When Ivan Semenovich moved to a remote cell, the demonic insurance and bullying only became more severe. One day, when he was returning to his place after the evening rule, a terrible Ethiopian attacked him in the forest with a club and beat him so much that the novice lay unconscious for a long time. The scar from the blow to the head remained with him for the rest of his life.
However, unexpected help and consolation in the struggle soon came. One evening, Archdeacon Stefan appeared to the elder in his cell and pointed to the copper cross, saying that with it he would defeat demons. Before this, Ivan Semenovich’s cross lay neglected, since it was eight-pointed, and the righteous man believed that the correct cross should only be four-pointed.
This was not the last wonderful visit of the ascetic. During a serious illness, he was also honored with the appearance of the Lady Herself, accompanied by the holy virgins: the Venerable Anastasia and the Great Martyr Catherine. From her own Most Pure hands, the Queen of Heaven gave the old man cabbage soup with black bread (his only dish), after tasting which he immediately recovered.
But the years of Ivan Semenovich’s earthly life were still coming to an end. He died on May 13, 1863. And only six years before his death he was tonsured into the ryassophore.
In addition to this event, a whole series of various traditions and legends are associated with the name of John of Novgorod, of which there are about 150 in total. The journey to Jerusalem on a demon is one of the most vivid and famous stories, included even in the life of the saint.
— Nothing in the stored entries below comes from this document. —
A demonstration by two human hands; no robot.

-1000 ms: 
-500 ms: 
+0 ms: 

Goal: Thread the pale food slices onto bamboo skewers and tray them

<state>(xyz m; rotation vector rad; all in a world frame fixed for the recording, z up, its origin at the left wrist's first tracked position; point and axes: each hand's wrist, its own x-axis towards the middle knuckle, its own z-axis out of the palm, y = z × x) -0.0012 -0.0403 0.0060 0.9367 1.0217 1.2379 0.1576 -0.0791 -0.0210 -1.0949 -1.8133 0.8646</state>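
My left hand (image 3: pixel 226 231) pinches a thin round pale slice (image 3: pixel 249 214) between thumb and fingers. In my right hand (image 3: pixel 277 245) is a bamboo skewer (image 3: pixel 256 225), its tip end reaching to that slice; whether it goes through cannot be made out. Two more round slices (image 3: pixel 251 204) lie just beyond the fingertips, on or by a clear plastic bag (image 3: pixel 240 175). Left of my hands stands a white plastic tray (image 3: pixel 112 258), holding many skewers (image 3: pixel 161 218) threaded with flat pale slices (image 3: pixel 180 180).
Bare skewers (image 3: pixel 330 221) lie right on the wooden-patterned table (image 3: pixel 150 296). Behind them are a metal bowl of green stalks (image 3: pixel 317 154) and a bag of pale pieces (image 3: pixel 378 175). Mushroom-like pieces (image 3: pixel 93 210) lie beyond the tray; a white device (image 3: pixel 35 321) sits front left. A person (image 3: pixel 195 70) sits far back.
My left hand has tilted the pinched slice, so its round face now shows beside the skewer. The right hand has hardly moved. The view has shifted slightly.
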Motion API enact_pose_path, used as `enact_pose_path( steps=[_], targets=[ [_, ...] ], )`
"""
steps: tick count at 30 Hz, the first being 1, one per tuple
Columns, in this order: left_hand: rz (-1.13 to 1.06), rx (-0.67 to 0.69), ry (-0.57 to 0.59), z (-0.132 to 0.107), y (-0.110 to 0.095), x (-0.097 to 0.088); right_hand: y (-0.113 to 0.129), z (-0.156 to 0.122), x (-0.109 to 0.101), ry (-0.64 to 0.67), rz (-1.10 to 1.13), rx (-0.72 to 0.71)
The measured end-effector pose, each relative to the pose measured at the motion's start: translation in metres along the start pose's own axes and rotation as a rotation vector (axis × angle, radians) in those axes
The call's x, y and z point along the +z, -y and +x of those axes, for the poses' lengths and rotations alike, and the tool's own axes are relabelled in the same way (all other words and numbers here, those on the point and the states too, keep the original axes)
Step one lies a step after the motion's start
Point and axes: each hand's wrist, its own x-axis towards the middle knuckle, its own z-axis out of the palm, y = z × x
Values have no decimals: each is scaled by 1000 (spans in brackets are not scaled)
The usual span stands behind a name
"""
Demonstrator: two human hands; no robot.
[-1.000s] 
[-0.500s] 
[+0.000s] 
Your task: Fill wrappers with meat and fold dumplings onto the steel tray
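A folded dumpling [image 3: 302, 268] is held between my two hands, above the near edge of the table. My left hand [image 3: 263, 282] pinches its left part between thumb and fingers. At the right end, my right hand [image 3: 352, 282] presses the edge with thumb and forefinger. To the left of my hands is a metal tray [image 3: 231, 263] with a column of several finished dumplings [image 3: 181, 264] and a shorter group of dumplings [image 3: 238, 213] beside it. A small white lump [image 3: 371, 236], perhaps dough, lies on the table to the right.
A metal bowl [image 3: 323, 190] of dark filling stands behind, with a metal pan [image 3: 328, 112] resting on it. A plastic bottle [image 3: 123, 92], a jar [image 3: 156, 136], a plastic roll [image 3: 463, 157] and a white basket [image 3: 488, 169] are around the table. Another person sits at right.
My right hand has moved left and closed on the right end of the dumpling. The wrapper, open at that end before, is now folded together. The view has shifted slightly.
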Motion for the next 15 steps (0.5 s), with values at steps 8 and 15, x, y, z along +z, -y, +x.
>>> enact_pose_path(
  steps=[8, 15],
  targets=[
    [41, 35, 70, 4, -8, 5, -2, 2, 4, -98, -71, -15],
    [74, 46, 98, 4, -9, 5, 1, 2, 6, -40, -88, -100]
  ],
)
Burned by the power of the sign of the cross, the unclean man began to ask John to let him out of the laver. Then the archbishop replied that he would do this only if the demon took him to the Holy Land and back. The imp agreed and, taking the form of a horse, fulfilled his promise, taking the archbishop to Jerusalem and back in one night. There the saint was able to visit the Church of the Resurrection of Christ, the entrance to which was opened through his prayers, and venerate the Holy Sepulcher, as well as all other shrines.